SIFF 2025: Day 6 Journal

May 20th, 2025 / Kevin Ward

Capsule Reviews of everything screened at the Seattle International Film Festival 2025

Under the Volcano—★★★½

Under the Volcano follows Roman, Nastia, and their two children—teenage Sofia and younger Fedir—on what was meant to be a relaxing family vacation in Tenerife when Russia invades their homeland. With their return to Kyiv abruptly canceled, they're stuck in a limbo of sun-drenched beaches and rolling news alerts, surrounded by tourists for whom nothing seems out of the ordinary. While the world back home falls apart, they're expected to go on sipping cocktails and visiting scenic overlooks.

The dissonance between their internal panic and the idyllic surroundings surfaces in revealing ways. At one point, Nastia (Anastasiia Karpenko) lashes out at a group of Russian vacationers speaking loudly nearby, her fear and anger spilling over. At another, Roma (Roman Lutskyi) gets the family lost during a hike—a minor mishap that spirals into something heavier. His frustration builds into a quiet crisis of identity as he wonders whether he would've had the strength or courage to protect his family if they'd been back home instead of stranded in paradise.

The film subtly shifts its focus to teenage daughter Sofia (Sofia Berezovska) as she connects with a refugee grieving the loss of his best friend.

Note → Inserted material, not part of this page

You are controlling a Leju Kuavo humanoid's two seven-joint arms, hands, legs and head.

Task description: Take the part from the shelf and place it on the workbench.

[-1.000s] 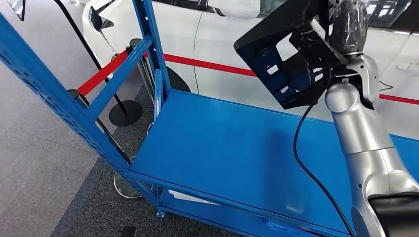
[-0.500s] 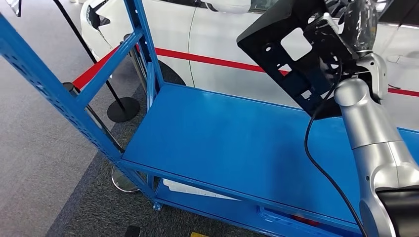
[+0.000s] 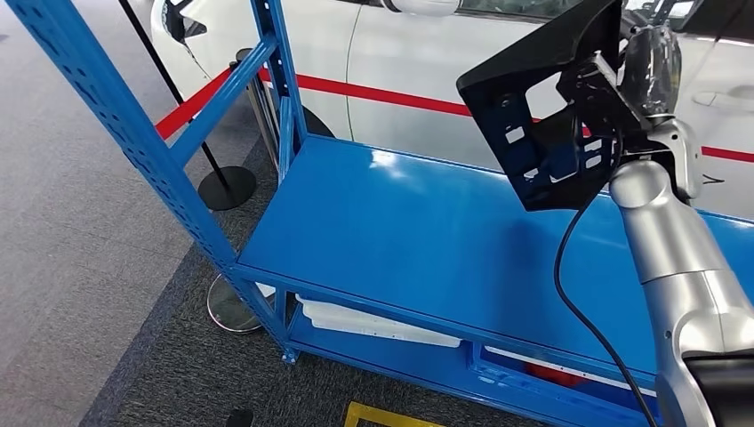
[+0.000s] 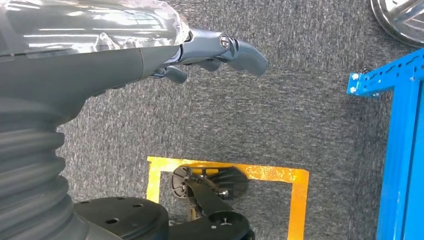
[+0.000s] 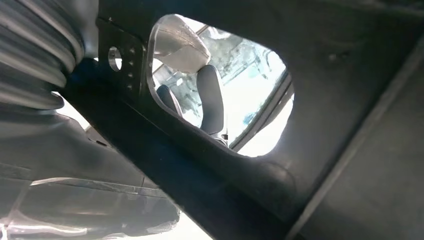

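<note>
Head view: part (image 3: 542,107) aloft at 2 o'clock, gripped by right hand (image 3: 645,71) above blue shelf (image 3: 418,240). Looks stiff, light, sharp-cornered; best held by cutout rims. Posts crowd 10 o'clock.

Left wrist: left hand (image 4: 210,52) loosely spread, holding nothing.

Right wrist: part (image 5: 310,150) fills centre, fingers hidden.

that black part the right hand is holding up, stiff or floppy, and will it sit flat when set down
Probably stiff: the black part keeps sharp edges and a bent flange while held aloft by the right hand. Its cutouts suggest thin sheet, so likely light for its size. The bend may make it rock or tip on the blue shelf.
</note>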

Their tentative friendship echoes the family's struggle—lives paused, uncertain futures, perhaps haunted by survivors' guilt.

Damian Kocur's film may move at a deliberate pace and occasionally overplay its metaphors. Still, it's a resonant portrait of displacement, of what it means to watch your country unravel from a place where the sun still shines.

By Design—★★

By Design hinges on an intriguing premise—Juliette Lewis plays Camille, a woman who swaps bodies with a chair and gradually realizes that people seem to prefer her that way. The film aims to explore the objectification of women, the desire for invisibility, and the societal urge to reduce women to their function or appearance. There’s rich territory here for absurdist satire or even horror. But the film’s execution is so muted and deadpan that it barely registers as either.

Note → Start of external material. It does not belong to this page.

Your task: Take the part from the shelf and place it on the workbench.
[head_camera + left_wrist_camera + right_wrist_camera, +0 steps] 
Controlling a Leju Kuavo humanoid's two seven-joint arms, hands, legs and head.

Rather than deepening its central metaphor, the story mostly just sits with it—much like Camille herself. The film turns to expressive lighting, interpretive dance, and vintage Gershwin cues to convey Camille’s inner world since she can’t speak while in chair form. But instead of drawing us closer to her experience, these choices often feel ornamental—more like conceptual flourishes than emotional breakthroughs. Usually a live wire, Juliette Lewis is almost entirely restrained, which may serve the concept but drains the film of vitality.

There’s clearly a voice here, and a point worth making. But By Design treats its own allegory with such still, suffocating seriousness that its message—about the silent, unseen suffering of being reduced to an object—ultimately ends up mirroring its form: inert.

Baby Doe—★★★½

Baby Doe revisits the emotionally fraught 1996 case of Gail O’Rourke, a young woman charged with infanticide after leaving her newborn in the woods—a child she maintains was stillborn. The documentary carefully recounts the events, steering clear of sensationalism while probing the legal and societal machinery that swiftly turned against her.

Perhaps most telling is how male-dominated institutions—courts, prosecutors, media—struggled, or refused, to imagine Gail’s perspective. Again and again, we hear judges and lawyers ask what she could have possibly been thinking. But isn’t that the point? The proceedings were shaped by voices unable—or unwilling—to see the world through her experience, yet eager to moralize and condemn.

The film doesn’t answer every lingering question, nor does it try to. Instead, it reveals the deep empathy gaps in a system still largely run by men—especially when it comes to women’s bodies, autonomy, and trauma.